▸ REQUIRED WORK: From the data below, copy each line that includes the word "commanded".

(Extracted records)
*** Begin section ***

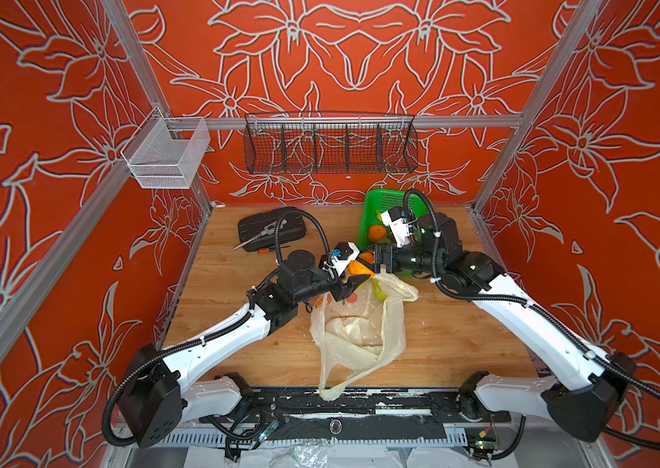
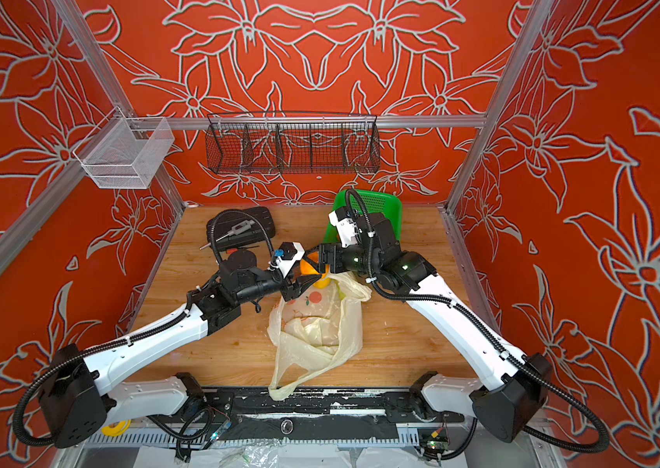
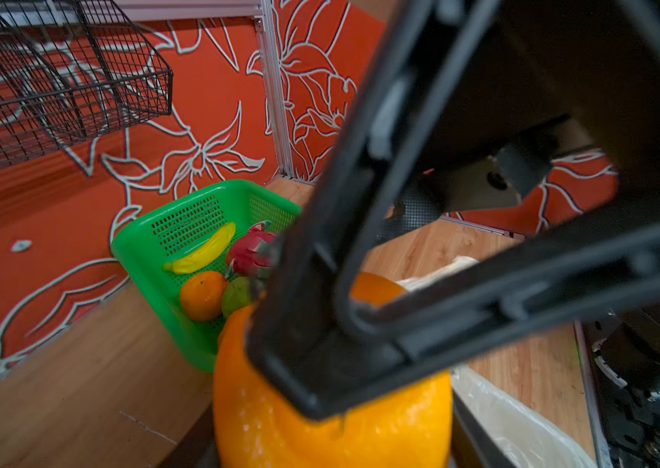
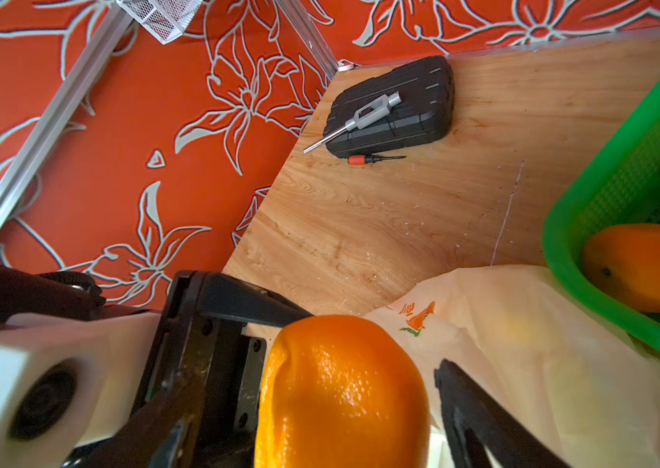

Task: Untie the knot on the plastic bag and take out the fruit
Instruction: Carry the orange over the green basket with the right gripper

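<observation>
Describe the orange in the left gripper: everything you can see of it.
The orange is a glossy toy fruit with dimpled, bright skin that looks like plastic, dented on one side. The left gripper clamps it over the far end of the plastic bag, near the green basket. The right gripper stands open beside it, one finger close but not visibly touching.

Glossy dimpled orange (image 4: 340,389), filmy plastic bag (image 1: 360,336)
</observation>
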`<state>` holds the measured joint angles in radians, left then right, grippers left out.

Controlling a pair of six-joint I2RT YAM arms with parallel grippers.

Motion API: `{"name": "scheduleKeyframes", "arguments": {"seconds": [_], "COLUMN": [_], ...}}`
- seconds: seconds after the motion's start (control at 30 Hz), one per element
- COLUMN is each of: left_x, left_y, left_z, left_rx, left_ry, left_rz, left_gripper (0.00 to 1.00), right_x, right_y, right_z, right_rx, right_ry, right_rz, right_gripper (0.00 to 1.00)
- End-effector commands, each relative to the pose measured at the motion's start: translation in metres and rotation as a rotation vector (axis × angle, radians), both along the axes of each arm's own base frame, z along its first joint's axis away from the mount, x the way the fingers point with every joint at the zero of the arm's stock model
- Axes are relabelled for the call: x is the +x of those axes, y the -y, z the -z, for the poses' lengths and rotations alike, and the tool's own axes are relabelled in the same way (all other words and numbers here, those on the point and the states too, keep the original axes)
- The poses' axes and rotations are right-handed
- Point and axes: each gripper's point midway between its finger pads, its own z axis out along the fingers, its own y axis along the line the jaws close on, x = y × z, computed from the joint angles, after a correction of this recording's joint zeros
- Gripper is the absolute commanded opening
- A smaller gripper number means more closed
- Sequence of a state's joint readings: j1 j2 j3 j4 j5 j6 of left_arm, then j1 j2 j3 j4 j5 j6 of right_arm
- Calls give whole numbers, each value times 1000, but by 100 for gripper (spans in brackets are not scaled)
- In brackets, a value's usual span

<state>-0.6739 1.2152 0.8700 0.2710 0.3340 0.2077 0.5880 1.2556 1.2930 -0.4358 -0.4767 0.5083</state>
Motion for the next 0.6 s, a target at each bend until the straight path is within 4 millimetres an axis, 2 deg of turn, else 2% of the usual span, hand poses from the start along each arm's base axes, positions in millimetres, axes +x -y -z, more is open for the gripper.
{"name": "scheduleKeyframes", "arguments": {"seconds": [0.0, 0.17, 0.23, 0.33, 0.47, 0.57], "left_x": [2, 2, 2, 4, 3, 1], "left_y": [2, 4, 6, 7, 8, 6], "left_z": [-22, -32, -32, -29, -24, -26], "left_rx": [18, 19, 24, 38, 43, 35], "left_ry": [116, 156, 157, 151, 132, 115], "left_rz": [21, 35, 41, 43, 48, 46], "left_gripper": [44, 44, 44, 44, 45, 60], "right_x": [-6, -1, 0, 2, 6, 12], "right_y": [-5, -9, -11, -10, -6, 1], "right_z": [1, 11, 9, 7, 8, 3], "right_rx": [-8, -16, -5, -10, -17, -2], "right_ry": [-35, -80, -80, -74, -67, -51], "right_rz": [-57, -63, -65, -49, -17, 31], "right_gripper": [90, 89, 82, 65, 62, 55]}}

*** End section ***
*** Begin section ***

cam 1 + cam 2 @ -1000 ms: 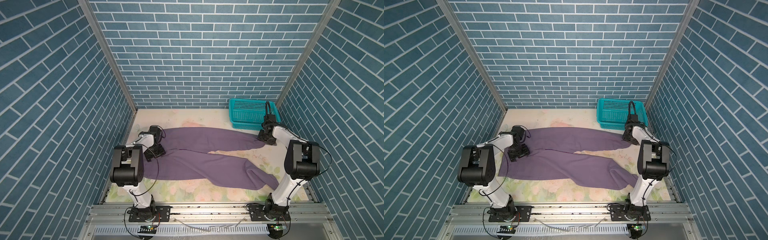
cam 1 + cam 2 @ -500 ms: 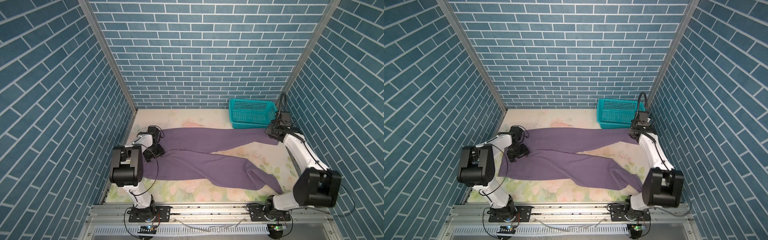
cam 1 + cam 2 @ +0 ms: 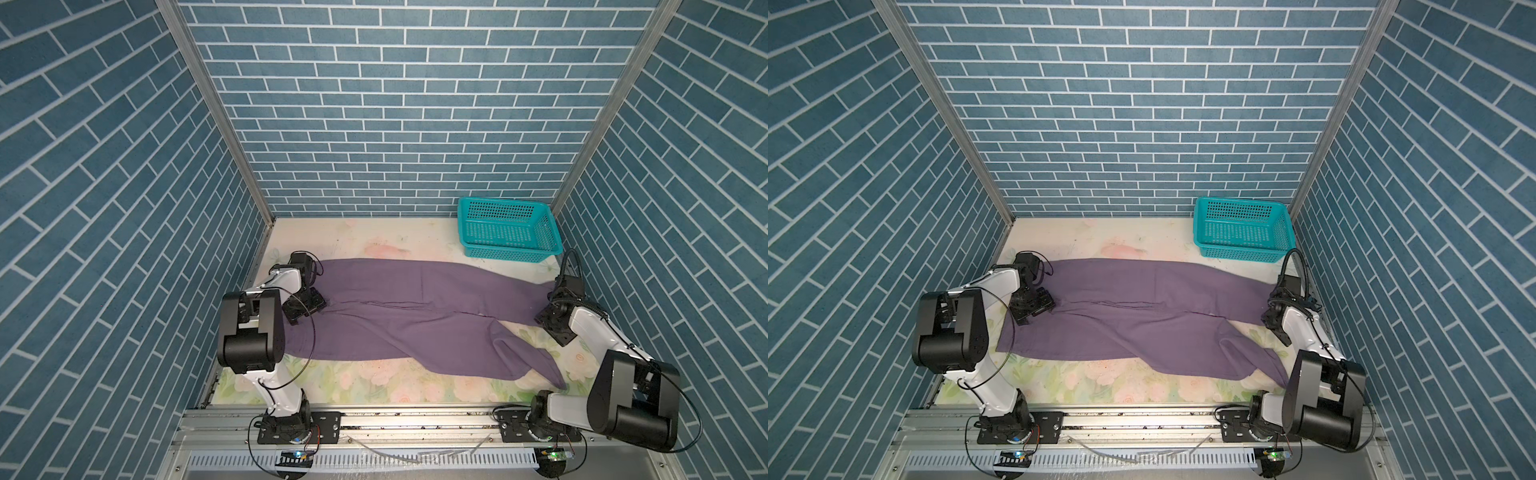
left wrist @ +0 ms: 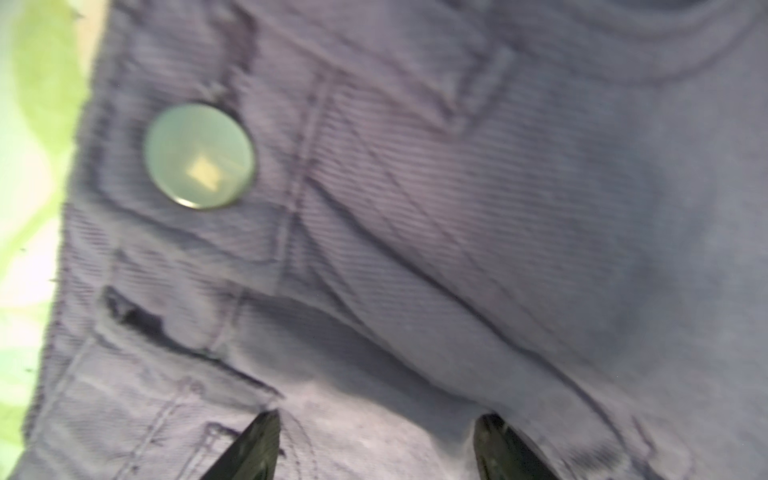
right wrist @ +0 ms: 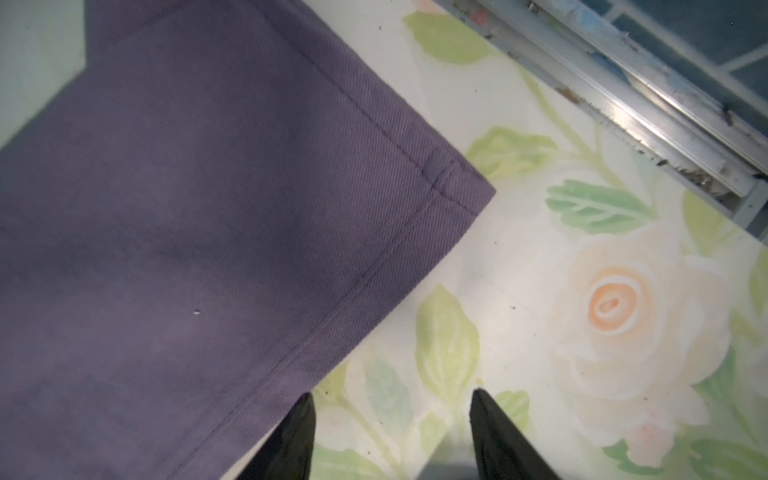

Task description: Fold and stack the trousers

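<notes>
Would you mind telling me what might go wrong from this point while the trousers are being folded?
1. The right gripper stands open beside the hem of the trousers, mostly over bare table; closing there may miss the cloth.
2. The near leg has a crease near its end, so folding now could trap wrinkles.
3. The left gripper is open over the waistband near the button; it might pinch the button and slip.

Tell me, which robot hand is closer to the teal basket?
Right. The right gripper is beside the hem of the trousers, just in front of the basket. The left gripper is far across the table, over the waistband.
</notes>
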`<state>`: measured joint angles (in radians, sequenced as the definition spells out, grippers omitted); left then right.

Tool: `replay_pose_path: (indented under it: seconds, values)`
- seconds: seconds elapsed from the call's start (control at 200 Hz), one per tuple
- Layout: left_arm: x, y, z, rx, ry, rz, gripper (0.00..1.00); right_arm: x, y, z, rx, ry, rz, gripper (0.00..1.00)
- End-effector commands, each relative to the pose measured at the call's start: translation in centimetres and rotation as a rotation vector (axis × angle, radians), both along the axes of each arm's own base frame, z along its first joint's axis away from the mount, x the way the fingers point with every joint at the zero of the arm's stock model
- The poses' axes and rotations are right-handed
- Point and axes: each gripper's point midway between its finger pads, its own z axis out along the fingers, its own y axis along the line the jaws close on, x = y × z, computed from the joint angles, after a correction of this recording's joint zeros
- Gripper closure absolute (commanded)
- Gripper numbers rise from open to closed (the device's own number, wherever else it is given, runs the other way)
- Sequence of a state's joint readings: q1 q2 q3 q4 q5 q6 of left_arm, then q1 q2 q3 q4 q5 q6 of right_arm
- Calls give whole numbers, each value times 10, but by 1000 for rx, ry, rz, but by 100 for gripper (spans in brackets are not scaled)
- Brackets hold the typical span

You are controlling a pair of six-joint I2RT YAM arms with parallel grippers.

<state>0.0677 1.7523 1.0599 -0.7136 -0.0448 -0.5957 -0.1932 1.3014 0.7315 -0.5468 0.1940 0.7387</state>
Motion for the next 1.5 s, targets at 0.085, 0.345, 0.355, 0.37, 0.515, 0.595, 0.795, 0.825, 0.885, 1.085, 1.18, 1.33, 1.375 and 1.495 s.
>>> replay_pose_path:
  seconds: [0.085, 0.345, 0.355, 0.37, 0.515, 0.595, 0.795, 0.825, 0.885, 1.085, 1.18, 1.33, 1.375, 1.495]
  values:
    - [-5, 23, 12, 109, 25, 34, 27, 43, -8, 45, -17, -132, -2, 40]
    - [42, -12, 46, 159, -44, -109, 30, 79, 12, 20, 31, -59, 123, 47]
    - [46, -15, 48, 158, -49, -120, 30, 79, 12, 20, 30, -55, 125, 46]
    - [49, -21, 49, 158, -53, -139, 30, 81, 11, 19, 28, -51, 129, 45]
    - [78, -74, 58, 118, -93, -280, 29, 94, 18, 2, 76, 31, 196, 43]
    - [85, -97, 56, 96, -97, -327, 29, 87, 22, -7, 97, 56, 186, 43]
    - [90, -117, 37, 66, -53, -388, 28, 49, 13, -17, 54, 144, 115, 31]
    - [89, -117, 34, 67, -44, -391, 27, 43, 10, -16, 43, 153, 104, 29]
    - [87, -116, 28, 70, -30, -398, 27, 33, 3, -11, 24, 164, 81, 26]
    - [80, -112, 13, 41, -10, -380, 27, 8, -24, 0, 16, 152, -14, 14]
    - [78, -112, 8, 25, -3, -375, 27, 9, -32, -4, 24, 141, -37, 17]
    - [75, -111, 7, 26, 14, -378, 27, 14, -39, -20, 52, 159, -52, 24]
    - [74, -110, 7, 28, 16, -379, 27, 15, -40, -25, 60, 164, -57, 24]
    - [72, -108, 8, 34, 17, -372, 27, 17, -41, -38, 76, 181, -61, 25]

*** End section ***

▸ ANSWER SPACE:
- Gripper is the absolute commanded opening
- Gripper closure absolute (commanded)

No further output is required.